§ **What you need to do**: Copy out each line of the material below with no changes.

++++

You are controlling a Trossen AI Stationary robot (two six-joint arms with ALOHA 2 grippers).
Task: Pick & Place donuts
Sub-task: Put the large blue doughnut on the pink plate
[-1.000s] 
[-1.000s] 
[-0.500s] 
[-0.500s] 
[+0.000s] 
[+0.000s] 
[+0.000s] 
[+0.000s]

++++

§ **Result for this exercise**:
You are controlling a Trossen AI Stationary robot (two six-joint arms with ALOHA 2 grippers).
Task: Pick & Place donuts
Sub-task: Put the large blue doughnut on the pink plate
[-1.000s] 
[-1.000s] 
[-0.500s] 
[-0.500s] 
[+0.000s] 
[+0.000s] 
[+0.000s] 
[+0.000s]

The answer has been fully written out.